教室的玻璃窗已经破破烂烂了,不过天不冷,偶尔吹过点风还挺舒服。
桌椅也都烂的不成样子,孙安邦试着用力按了一下桌子,腿断了,啪的一声,让他差一点摔在地上。
要是这样,只好在地上铺个毯子了。
这个教室之前肯定也有探险的人来过,旁的地方全是灰,但是这里的地面有一部分是被打扫过的,没什么灰尘。
两人四下一看找地方的时候,孙安邦突然眼前一亮。
“我觉得这个讲台好像挺结实的。
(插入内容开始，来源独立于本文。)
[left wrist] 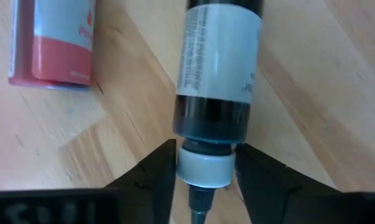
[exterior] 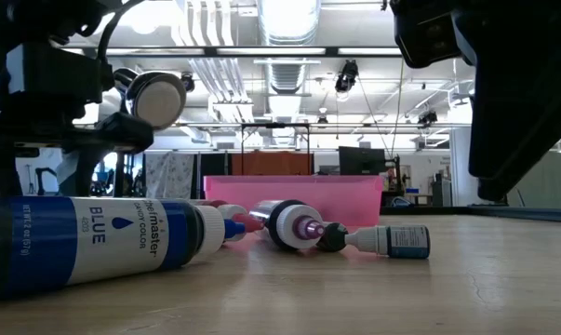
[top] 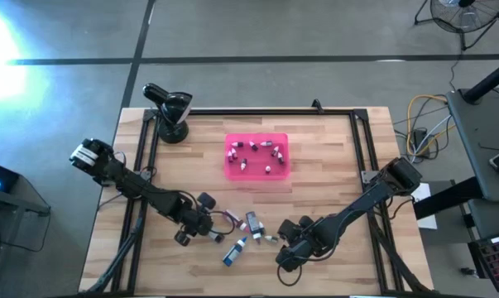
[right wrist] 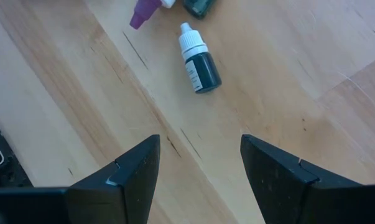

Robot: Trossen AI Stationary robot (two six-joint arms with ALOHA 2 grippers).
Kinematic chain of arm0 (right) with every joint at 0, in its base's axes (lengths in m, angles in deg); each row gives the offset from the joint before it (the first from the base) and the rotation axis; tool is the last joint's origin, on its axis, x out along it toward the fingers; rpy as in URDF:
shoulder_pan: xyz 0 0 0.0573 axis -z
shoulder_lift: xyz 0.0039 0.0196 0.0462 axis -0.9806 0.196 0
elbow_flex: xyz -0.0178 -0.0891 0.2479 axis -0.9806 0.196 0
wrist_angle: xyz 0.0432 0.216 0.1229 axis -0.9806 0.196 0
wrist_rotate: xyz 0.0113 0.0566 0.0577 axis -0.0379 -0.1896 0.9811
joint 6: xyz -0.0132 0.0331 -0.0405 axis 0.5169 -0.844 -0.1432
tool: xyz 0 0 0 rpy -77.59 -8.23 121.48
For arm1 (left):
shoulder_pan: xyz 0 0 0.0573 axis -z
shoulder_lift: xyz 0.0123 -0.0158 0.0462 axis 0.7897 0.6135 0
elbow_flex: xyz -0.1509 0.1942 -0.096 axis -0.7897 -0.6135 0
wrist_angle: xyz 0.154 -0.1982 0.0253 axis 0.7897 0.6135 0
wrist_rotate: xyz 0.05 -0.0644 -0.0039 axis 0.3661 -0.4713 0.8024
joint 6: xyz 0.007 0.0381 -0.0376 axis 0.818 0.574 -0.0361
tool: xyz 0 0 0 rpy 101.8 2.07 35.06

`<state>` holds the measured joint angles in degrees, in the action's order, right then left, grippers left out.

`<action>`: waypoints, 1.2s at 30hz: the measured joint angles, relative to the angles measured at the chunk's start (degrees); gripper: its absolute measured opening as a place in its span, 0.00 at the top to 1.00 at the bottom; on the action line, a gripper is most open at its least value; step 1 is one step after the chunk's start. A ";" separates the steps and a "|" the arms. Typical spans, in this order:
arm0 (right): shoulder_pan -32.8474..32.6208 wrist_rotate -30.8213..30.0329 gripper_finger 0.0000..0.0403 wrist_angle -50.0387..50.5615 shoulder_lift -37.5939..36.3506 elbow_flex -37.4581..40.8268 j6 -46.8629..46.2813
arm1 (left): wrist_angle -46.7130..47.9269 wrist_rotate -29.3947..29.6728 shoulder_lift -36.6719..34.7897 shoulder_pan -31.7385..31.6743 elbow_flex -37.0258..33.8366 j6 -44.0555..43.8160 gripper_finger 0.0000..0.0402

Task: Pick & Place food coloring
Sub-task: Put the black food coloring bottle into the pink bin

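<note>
On the desk, at about 6 o'clock from the pink tray, a few food coloring bottles lie loose on their sides; more small ones sit inside the tray.

Labels: in the low view the big blue bottle reads "BLUE" in large caps, with "...master" and "CANDY COLOR" above it & small net-wt print running along one end. The bottle beside it, seen end-on, shows a purple tip. The small dropper bottle has a teal label, txt too small to read. In the left wrist view a pink-labelled bottle shows lettering starting w/ "P", the rest cut off.

Left tool: approx 7 o'clock from the tray, low on the desk. Its fingers are closed against both sides of the white cap of a dark bottle w/ white label; fine print on that label is not legible. The bottle body lies flat on the wood, pointing away from the tool.

Right tool: approx 5 o'clock from the tray, jaws apart over bare wood, holding nothing. A small dark green bottle w/ white cap lies near it, at roughly 10 o'clock from that tool in the high view, not touching.
</note>
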<state>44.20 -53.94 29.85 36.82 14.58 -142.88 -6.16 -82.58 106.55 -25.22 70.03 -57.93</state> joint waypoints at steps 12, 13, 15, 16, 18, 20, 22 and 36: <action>0.02 0.04 0.46 0.06 0.02 0.48 1.43 | 19.09 -10.55 -2.24 -1.36 5.44 -18.63 0.80; 0.02 0.02 0.46 0.00 0.02 0.59 1.78 | 23.72 -13.39 -2.27 -1.99 7.03 -21.70 0.80; 0.17 0.06 0.46 0.28 0.02 0.99 2.10 | 32.72 -19.38 -2.23 -3.13 10.28 -26.32 0.80; 0.29 0.26 0.46 0.33 0.02 1.33 1.84 | 36.70 -21.69 -2.23 -3.50 11.91 -28.07 0.80; 0.97 1.43 0.46 1.04 0.02 2.34 0.19 | 43.20 -25.33 -2.23 -4.36 15.02 -30.68 0.80; 2.19 4.31 0.46 1.79 0.02 3.84 -1.74 | 48.19 -27.54 -2.23 -5.35 17.44 -33.02 0.80; 3.67 7.11 0.46 1.86 0.02 5.77 -3.18 | 51.20 -28.69 -2.23 -6.43 18.95 -36.37 0.80; 10.38 15.09 0.46 2.01 -1.52 9.17 3.87 | 65.72 -47.26 -2.23 -9.06 12.16 -52.80 0.78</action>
<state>54.58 -38.86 31.86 35.30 23.74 -139.01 59.55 -129.85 104.32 -34.27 82.19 -110.73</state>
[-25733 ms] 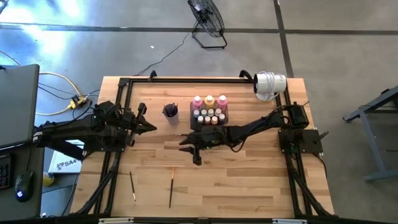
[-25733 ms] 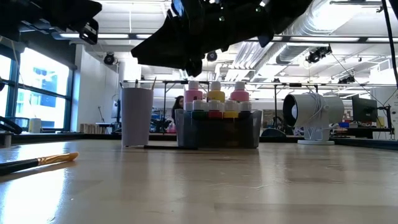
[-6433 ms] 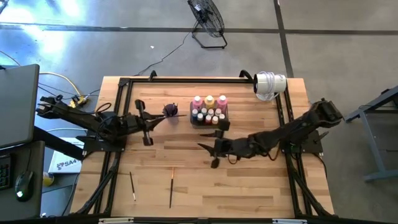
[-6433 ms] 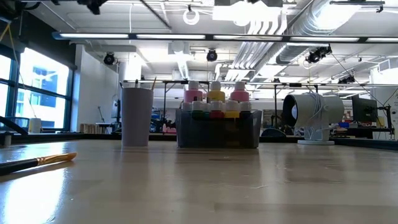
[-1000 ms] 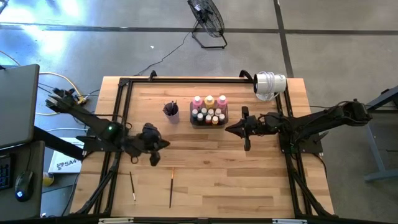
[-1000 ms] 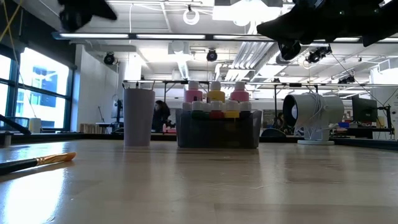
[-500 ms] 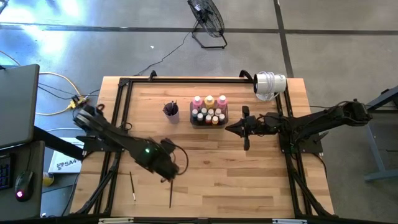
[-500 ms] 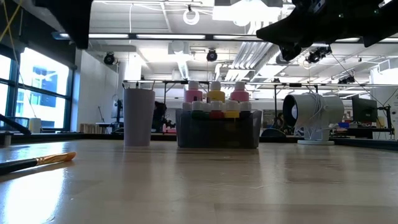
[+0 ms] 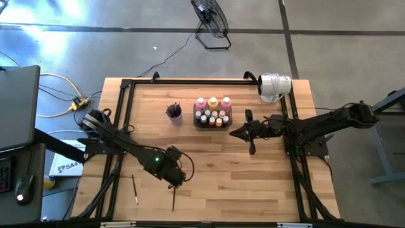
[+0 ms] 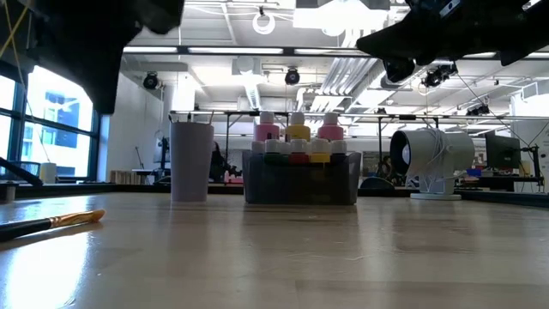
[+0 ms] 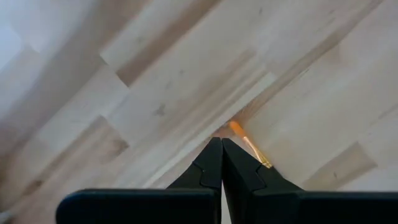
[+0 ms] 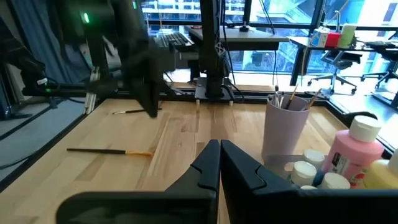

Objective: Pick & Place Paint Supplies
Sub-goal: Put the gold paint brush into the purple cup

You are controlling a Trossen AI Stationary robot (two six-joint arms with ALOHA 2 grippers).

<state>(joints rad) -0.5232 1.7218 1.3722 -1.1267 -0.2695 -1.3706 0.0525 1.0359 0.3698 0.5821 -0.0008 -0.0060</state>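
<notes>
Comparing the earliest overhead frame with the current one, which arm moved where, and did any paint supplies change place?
The left gripper swung from beside the purple cup down to the orange-handled brush, shut above its tip, not holding it. The right gripper pulled back from mid-table to the right of the tray, shut and empty. The bottles, the cup, both loose brushes and the second brush kept their places.
</notes>
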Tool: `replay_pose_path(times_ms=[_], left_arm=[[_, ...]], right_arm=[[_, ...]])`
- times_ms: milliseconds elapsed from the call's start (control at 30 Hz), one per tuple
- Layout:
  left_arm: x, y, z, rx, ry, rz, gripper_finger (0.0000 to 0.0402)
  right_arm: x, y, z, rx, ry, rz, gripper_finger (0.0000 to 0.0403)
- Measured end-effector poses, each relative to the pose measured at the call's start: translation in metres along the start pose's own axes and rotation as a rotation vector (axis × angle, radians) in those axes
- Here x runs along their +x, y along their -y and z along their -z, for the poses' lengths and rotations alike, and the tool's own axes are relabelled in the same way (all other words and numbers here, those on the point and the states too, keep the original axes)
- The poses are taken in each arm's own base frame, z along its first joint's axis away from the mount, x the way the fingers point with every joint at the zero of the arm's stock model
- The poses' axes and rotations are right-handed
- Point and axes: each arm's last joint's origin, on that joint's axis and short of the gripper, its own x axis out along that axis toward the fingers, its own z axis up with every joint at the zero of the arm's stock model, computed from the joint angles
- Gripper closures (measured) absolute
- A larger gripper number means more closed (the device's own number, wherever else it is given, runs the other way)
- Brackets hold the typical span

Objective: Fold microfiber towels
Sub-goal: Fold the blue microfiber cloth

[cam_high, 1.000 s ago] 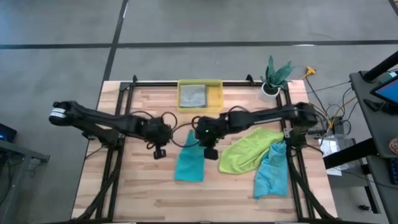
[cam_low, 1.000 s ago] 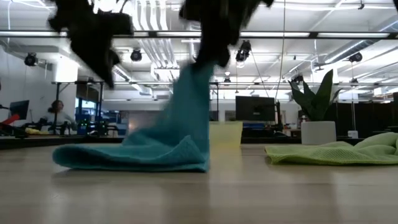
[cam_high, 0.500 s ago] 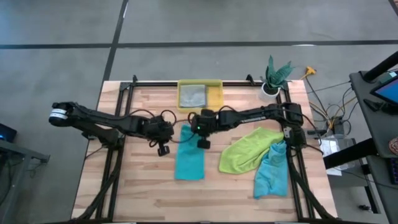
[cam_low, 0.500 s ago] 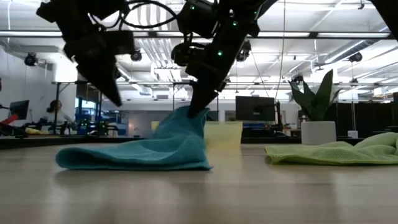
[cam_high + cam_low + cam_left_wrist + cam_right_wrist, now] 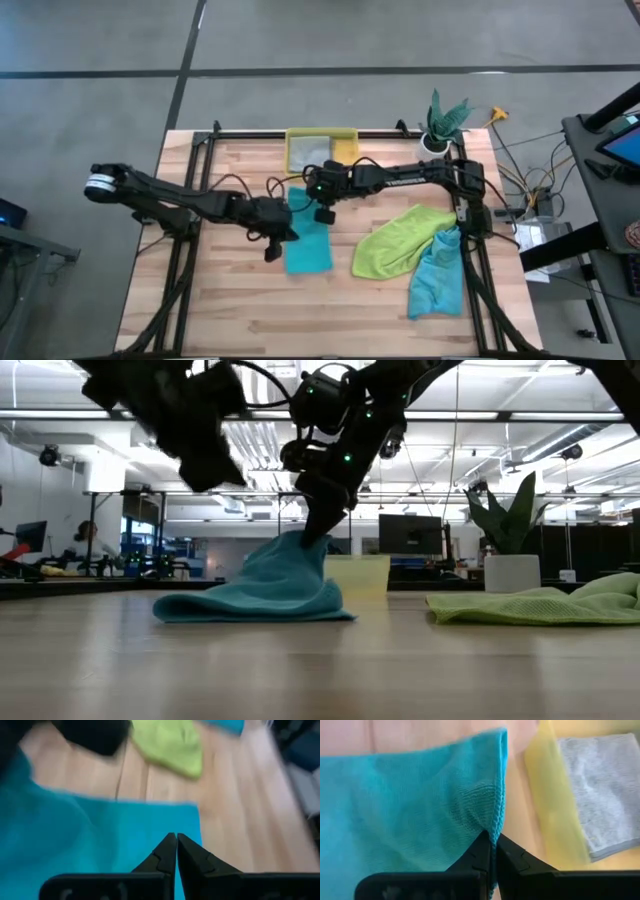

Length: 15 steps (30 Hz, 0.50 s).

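Both arms have swung toward the bin; the right gripper [image 5: 323, 213] pinches the teal towel's [image 5: 309, 243] far edge beside the yellow bin [image 5: 345, 149], while the left gripper [image 5: 269, 252], closed on nothing, hovers at its near-left corner.

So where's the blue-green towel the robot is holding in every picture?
High view: the teal towel lies mid-table, below the yellow bin.
Low view: centre, a low heap rising to a peak.
Left wrist view: fills the left side.
Right wrist view: fills the left side.
Shared landmark: the yellow bin, seen in the high, low and right wrist views.
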Motion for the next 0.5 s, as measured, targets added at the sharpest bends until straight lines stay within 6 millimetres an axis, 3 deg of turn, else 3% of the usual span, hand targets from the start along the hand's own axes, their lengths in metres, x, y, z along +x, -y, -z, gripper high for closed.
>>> replay_pose_path(times_ms=[233, 500], left_arm=[[0.035, -0.018, 0.037, 0.035, -0.156, -0.176, 0.0401], [0.049, -0.024, 0.049, 0.030, -0.091, -0.196, 0.0401]], right_arm=[[-0.005, -0.002, -0.002, -0.001, 0.015, -0.058, 0.0394], [-0.005, -0.005, -0.002, -0.007, 0.013, -0.101, 0.0394]])
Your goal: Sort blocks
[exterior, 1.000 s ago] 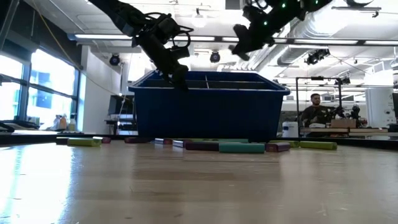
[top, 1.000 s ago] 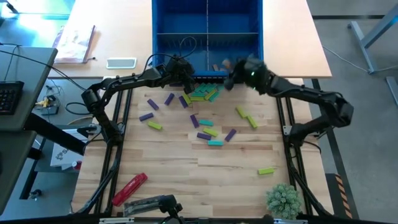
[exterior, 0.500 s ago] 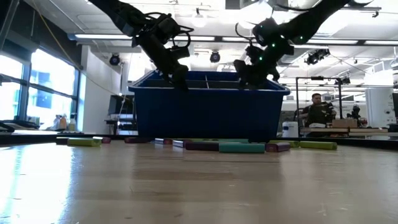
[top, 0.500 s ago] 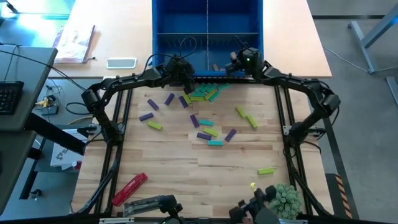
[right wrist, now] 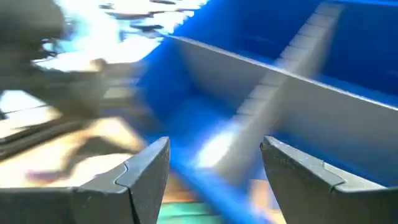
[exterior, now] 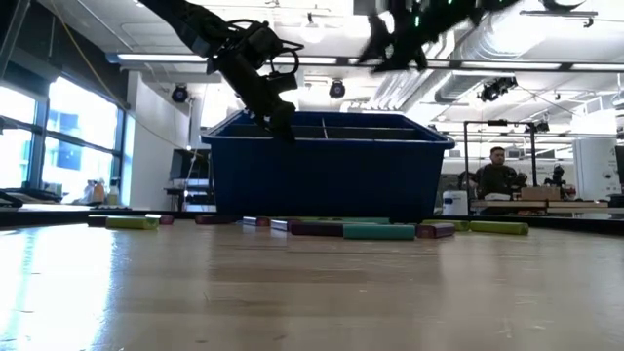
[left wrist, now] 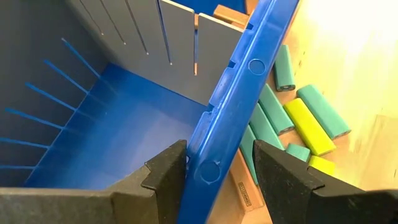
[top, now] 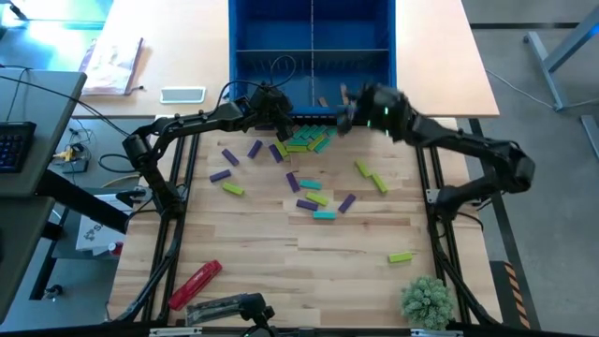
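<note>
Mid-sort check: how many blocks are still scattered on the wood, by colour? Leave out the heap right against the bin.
Purple blocks: 7
Lime blocks: 6
Teal blocks: 2
Total: 15

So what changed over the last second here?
The right tool dipped toward the blue plastic bin's near compartment, opened empty, then rose and pulled back toward the table. The left tool stayed open astride the bin's near rim; the loose blocks didn't move.
</note>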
”
然后他就走了过去,小心按了按,果然,讲台的材料和课桌椅不同,果然还很结实,然后他坏笑着拍拍讲台,喊自已女朋友:“来,你过来试试。”
年轻小情侣,总想找一点刺激,还有什么比荒山废屋里更刺激。
这种方圆十里都没人的地方,也不怕被看见,于是小情侣便打算在这里放松一下。
讲台的位置太靠近第一排桌子,孙安邦觉得有点碍事,人转到了靠近黑板的那一边,那一边宽敞,从讲台到黑板,中间有一米多的距离。
可是他刚转过去,便愣住了,然后哆哆嗦嗦的,往后退了一步。
讲台底下是空的,没有什么遮掩,可以躲进一个人。
坐在讲台上顺着头发的颜水悦还以为见孙安邦看见了什么动物,蛇之类的,也吓了一跳,连忙跳了下来,拿着一旁的棍子,小心翼翼的转了过来。
随后,教室了传来颜水悦撕心裂肺的惊叫声。
一个人,赤身裸体,耷拉着脑袋,蜷缩着坐在讲台里。